Building a JSON Parser in Javascript

Hello,

The latest time spent coding has been on a new project I’m developing with a good friend of mine. The project is Called OpenWeatherJS and is an open source JavaScript library to process weather information parsed from the OpenWeatherMap API.

Also i should mention that the code examples is written in TypeScript using TypeScript syntax.

I was immediately assigned the task to build a JSON parser, i found this task very interesting since i have never built one before. So this post will be a post of my progress learning about parsing and building my first parser for a JavaScript library.

First of all i found the information that to retrieve data by sending a request to a website we can use the XMLHttpRequest that JavaScript supports. That lets us send a GET request to a specified URL and it’s not that hard to implement error handling.
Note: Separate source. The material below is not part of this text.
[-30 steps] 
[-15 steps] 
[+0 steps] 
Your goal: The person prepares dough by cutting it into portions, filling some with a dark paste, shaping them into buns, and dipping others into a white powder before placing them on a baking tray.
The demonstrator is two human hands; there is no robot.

So lets look at some code:

var xmlHttp = new XMLHttpRequest();

xmlhttp.onreadystatechange = function() {
if (xmlhttp.readyState == 4 && xmlhttp.status == 200) {
var myParsedJSON = JSON.parse(xmlhttp.responseText);
}
};
xmlhttp.open(“GET”, url, true);
xmlhttp.send();

So lets step by step walk through this initial code. First of all we are creating a new XMLHttpRequest object. After that is the function that contains the event handler that gets called when the readystatechange event fires. The if statement inside it is from the XMLHttpRequest documentation:

Value State Description
0 UNSENT open() has not been called yet.
1 OPENED send() has been called.
2 HEADERS_RECEIVED send() has been called, and headers and status are available.
3 LOADING Downloading; responseText holds partial data.
4 DONE The operation is complete.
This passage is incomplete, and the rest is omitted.